▶ **PROBLEM**
Exact reproduction of the listing is required. Pictures are not reproduced.

▶ **INPUT DATA**
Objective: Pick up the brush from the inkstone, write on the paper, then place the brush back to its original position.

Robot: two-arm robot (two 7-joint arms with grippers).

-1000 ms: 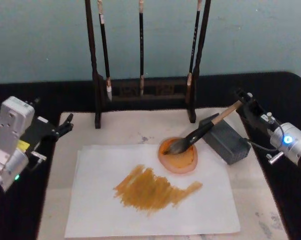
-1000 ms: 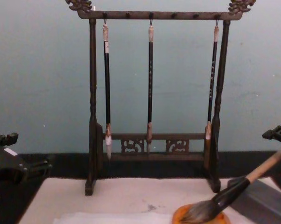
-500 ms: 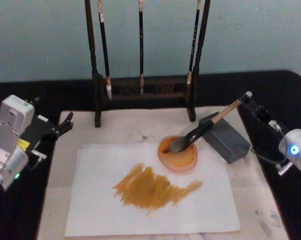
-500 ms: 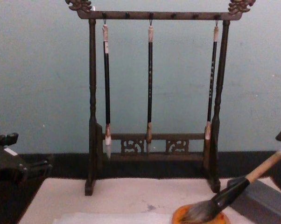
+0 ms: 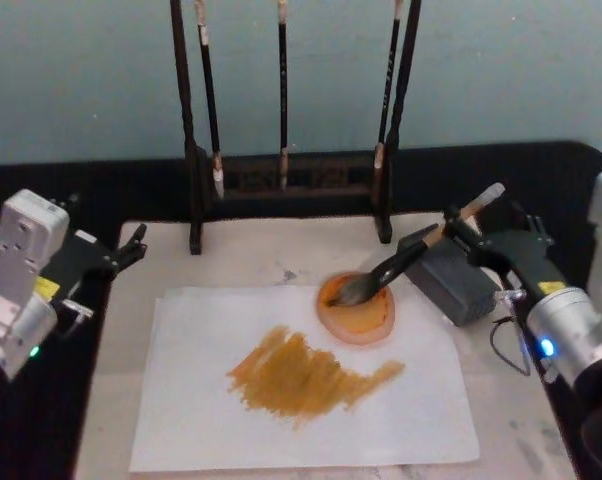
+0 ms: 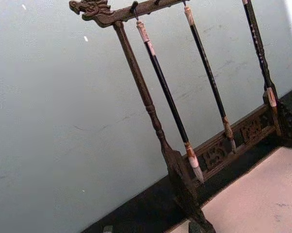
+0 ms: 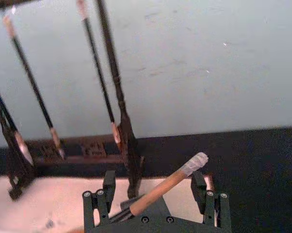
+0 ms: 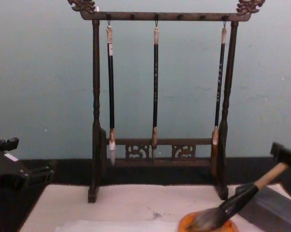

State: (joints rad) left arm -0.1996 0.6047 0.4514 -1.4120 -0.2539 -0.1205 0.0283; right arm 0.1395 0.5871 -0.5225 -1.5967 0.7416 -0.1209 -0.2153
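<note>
**A:** Where does the brush (image 5: 413,254) lie relative to the right claw (image 5: 465,229)?

**B:** Its bristles rest in the orange dish (image 5: 356,309) at the paper's (image 5: 301,400) far right corner, the black ferrule leans on the grey inkstone block (image 5: 451,280), and the tan handle rises back and to the right, ending in a white cap. So the long axis runs diagonally, low at the dish, high toward the right arm.

**A:** And the claw itself?

**B:** The right wrist view shows its two fingers (image 7: 100,201) spread wide with the handle (image 7: 161,188) passing between them, neither pad seeming to touch. The claw straddles the upper handle, just short of the cap.

**A:** So the coming move turns on what?

**B:** Probably on closing squarely across that slanted shaft. The fingers look level while the handle crosses them at an angle, so a squeeze could roll the brush off the block.

**A:** The left arm?

**B:** The left claw (image 5: 126,250) sits parked at the left edge of the tabletop, well apart from the brush; whether it is open cannot be told.

**A:** Anything in the way?

**B:** The brush rack (image 5: 291,180) stands behind with three thin black brushes (image 8: 155,87) hanging; its right post is near the handle's upper end. The paper already carries a broad ochre smear (image 5: 306,375).
</note>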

▶ **PROBLEM SOLUTION**
Objective: Pick up the brush from the inkstone, write on the paper, then place the brush back to its original position.

Robot: two-arm robot (two 7-joint arms with grippers).

-1000 ms: 
-1000 ms: 
-500 ms: 
-500 ms: 
+0 ms: 
+0 ms: 
+0 ms: 
+0 ms: 

State: (joints rad) left arm -0.1996 0.6047 0.4514 -1.4120 -0.2539 -0.1205 0.0283; right arm 0.1395 0.5871 -0.5225 -1.5967 0.7416 -0.1209 -0.2153
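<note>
**A:** Where does the brush (image 5: 413,254) lie relative to the right claw (image 5: 465,229)?

**B:** Its bristles rest in the orange dish (image 5: 356,309) at the paper's (image 5: 301,400) far right corner, the black ferrule leans on the grey inkstone block (image 5: 451,280), and the tan handle rises back and to the right, ending in a white cap. So the long axis runs diagonally, low at the dish, high toward the right arm.

**A:** And the claw itself?

**B:** The right wrist view shows its two fingers (image 7: 100,201) spread wide with the handle (image 7: 161,188) passing between them, neither pad seeming to touch. The claw straddles the upper handle, just short of the cap.

**A:** So the coming move turns on what?

**B:** Probably on closing squarely across that slanted shaft. The fingers look level while the handle crosses them at an angle, so a squeeze could roll the brush off the block.

**A:** The left arm?

**B:** The left claw (image 5: 126,250) sits parked at the left edge of the tabletop, well apart from the brush; whether it is open cannot be told.

**A:** Anything in the way?

**B:** The brush rack (image 5: 291,180) stands behind with three thin black brushes (image 8: 155,87) hanging; its right post is near the handle's upper end. The paper already carries a broad ochre smear (image 5: 306,375).
</note>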

There is no more to this exercise.